DATASET SECTION Start Marker
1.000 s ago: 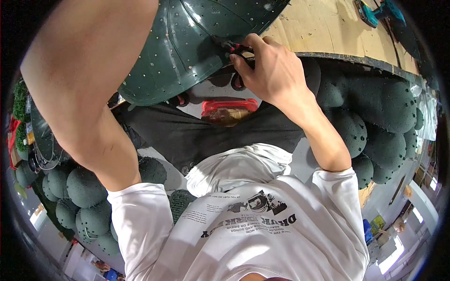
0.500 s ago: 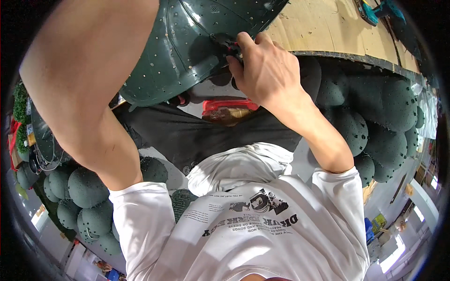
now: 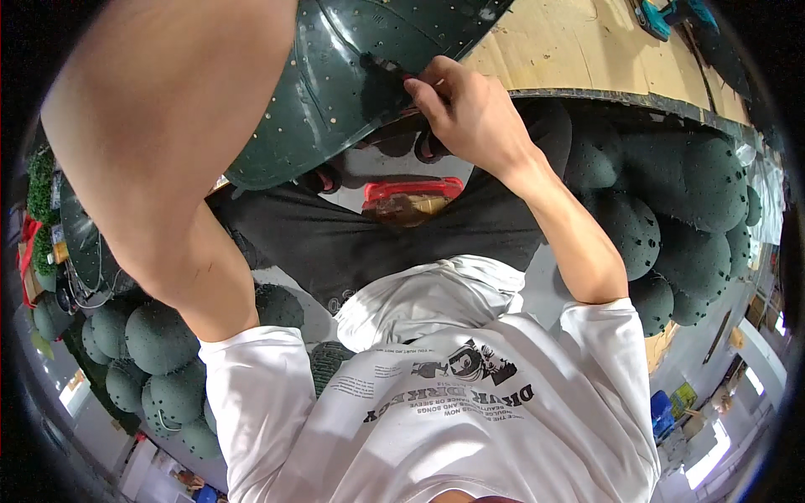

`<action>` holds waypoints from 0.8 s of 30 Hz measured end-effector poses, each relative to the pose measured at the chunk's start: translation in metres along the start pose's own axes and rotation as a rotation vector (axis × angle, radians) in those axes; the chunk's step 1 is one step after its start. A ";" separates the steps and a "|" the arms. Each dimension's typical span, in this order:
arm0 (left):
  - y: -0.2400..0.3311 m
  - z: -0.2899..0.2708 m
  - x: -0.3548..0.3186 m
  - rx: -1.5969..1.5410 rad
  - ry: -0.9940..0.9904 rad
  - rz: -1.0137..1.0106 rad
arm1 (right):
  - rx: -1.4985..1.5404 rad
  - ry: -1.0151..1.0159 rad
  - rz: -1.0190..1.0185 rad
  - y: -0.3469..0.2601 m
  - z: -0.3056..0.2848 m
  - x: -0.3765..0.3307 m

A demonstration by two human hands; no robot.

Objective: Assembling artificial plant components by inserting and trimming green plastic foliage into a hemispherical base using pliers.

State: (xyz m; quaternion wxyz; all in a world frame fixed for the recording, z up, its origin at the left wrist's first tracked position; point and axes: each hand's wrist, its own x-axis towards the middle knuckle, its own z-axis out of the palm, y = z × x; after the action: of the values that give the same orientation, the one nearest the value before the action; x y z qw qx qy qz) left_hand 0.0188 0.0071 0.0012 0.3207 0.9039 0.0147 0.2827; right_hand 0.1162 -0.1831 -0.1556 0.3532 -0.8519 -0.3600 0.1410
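Pinching a dark hand tool (image 3: 387,67) with a touch of red, the right hand (image 3: 474,109) works at upper centre, its grip closed round the handle. From where I stand, the tool's tip lies over the dark green curved shell (image 3: 312,117), top centre, dotted with small holes; whether they touch, I can't tell. The left forearm (image 3: 176,109) runs out past the top edge, so I can't tell that hand's grip. A plywood bench (image 3: 570,59) fills the upper right, bearing a teal power tool (image 3: 654,18); dark green studded balls (image 3: 704,264) crowd the right side.
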 end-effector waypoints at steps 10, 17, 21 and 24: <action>-0.015 -0.007 0.001 0.050 0.004 -0.013 | -0.262 0.188 -0.100 -0.005 -0.004 -0.017; -0.014 -0.008 -0.003 0.068 0.003 -0.033 | -0.334 0.222 -0.178 0.001 0.001 -0.017; -0.001 -0.001 -0.006 0.075 0.000 -0.042 | -0.341 0.234 -0.206 0.004 0.003 -0.015; 0.002 -0.004 -0.009 0.086 0.000 -0.052 | -0.320 0.224 -0.231 0.009 0.001 -0.014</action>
State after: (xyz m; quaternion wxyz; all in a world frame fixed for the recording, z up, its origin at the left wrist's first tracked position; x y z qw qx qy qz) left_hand 0.0085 0.0059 0.0007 0.2886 0.9162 0.0503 0.2734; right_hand 0.1106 -0.1964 -0.1628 0.2653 -0.8606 -0.4312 -0.0549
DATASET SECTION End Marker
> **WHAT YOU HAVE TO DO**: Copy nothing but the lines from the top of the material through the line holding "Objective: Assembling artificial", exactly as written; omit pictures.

> **WRITTEN RESPONSE**:
1.000 s ago: 
0.500 s ago: 
now: 

`<action>` holds waypoints from 0.8 s of 30 Hz measured end-effector poses, each relative to the pose measured at the chunk's start: translation in metres along the start pose's own axes and rotation as a rotation vector (axis × angle, radians) in those axes; the chunk's step 1 is one step after its start. A ";" separates the steps and a "|" the arms. Each dimension's typical span, in this order:
arm0 (left):
  - y: -0.2400..0.3311 m
  - z: -0.2899..0.2708 m
  - x: -0.3548..0.3186 m
  - rx: -1.5969..1.5410 rad
  - ry: -0.9940..0.9904 rad
  - rz: -1.0137..1.0106 rad
arm1 (right):
  - rx: -1.4985..1.5404 rad
  - ry: -1.0151..1.0159 rad
  - rz: -1.0190..1.0185 rad
  - y: -0.3469..0.2601 m
  - z: -0.3056..0.2848 m
  - x: -0.3765..0.3307 m

A demonstration by two human hands; no robot.

Objective: Assembling artificial plant components by inserting and trimming green plastic foliage into a hemispherical base using pliers.

No more output will be given.